# Negril.com Message Board Forums > Living in Jamaica >  Pre Fab Board House

## SweetSue

Does anyone know the name of the company in Little London, Westmoreland that builds, delivers & sets up pre-fab board houses?  I have heard that they are reasonably priced.  I have an idea brewing that I wish to investigate all my options on.  If they have a website, even better.  Or if you know the name of another, similar local operation, I am interested.  

Thanks!!  

PEACE. :Smile:

----------


## rastagirl777

I don't know the name but I know lots of people who have bought them.  You do know they do not come wired for electric or have any plumbing, right?

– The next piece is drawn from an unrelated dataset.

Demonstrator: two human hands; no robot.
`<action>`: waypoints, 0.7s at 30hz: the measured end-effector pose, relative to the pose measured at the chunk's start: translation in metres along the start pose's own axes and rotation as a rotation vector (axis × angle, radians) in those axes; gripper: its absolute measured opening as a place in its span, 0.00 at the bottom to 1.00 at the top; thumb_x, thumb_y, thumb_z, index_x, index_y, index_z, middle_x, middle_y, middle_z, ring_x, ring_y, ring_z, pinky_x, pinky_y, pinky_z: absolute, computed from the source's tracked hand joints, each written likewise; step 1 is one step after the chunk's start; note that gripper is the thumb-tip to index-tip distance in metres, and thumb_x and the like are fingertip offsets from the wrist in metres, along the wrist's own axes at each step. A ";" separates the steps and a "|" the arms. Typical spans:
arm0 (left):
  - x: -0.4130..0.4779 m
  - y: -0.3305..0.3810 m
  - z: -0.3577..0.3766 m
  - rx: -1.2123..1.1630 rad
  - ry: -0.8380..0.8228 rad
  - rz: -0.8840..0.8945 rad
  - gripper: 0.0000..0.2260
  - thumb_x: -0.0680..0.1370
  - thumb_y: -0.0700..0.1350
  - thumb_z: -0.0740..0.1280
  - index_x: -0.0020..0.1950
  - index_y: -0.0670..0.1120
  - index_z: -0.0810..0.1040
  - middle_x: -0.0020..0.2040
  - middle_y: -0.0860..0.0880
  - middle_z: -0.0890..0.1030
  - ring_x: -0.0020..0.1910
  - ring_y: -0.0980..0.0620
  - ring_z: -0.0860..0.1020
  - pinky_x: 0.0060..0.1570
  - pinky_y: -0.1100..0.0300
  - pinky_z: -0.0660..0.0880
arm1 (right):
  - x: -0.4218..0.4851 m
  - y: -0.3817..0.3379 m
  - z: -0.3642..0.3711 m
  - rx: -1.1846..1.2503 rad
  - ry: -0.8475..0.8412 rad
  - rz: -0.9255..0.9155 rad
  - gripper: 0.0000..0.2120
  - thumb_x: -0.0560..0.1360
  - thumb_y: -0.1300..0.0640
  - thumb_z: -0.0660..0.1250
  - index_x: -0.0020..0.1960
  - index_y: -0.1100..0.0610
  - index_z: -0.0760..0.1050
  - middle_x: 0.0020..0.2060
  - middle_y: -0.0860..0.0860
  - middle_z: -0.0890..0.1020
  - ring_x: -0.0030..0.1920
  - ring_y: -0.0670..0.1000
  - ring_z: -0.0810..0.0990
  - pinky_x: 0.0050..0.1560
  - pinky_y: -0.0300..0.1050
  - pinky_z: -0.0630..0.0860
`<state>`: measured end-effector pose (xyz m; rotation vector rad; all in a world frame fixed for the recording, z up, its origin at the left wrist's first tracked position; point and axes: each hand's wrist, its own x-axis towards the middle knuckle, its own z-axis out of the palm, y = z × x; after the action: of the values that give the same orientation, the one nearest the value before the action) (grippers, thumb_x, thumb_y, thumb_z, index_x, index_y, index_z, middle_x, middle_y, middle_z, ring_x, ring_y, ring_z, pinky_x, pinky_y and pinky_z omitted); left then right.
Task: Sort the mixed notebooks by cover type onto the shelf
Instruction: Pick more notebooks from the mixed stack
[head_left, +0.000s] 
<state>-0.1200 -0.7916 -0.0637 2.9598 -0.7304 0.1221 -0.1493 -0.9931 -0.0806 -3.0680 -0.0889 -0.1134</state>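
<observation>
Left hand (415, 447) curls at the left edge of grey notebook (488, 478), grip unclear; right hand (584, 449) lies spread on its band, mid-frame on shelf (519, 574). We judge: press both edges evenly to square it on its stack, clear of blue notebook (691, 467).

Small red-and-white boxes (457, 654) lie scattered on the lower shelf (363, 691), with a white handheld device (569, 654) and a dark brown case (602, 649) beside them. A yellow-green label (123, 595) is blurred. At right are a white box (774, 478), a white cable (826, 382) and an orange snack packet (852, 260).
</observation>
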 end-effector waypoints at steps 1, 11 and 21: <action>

Last I'd heard they cost around $4,000-$5,000USD.

----------


## Marko

$4,200+ US for a 12 x 24.......you could build one for around the same cost including labor

back in 1998 the cost for that size was $2,400US..........

Cool Runnings, Marko

----------


## SweetSue

Thanks - I know they don't come pre-wired but that is minor and easily rectified.  As for pluming, except maybe for a sink, the real "plumbing" I have in mind will be a separate smaller structure, attached or not.  The price I heard was a bit less - it probably makes a difference as to who is buying it.  Even so - I am still interested in getting the name or website.

Thanks.

Peace  :Smile:

----------


## Rob

SweetSue,

The prices are pretty standard there, you may have heard a prior price. You cannot miss the place when you are heading to Sav - it is on the left before you get to the main intersection in Little London.

They do not have a website that I have ever heard of...

----------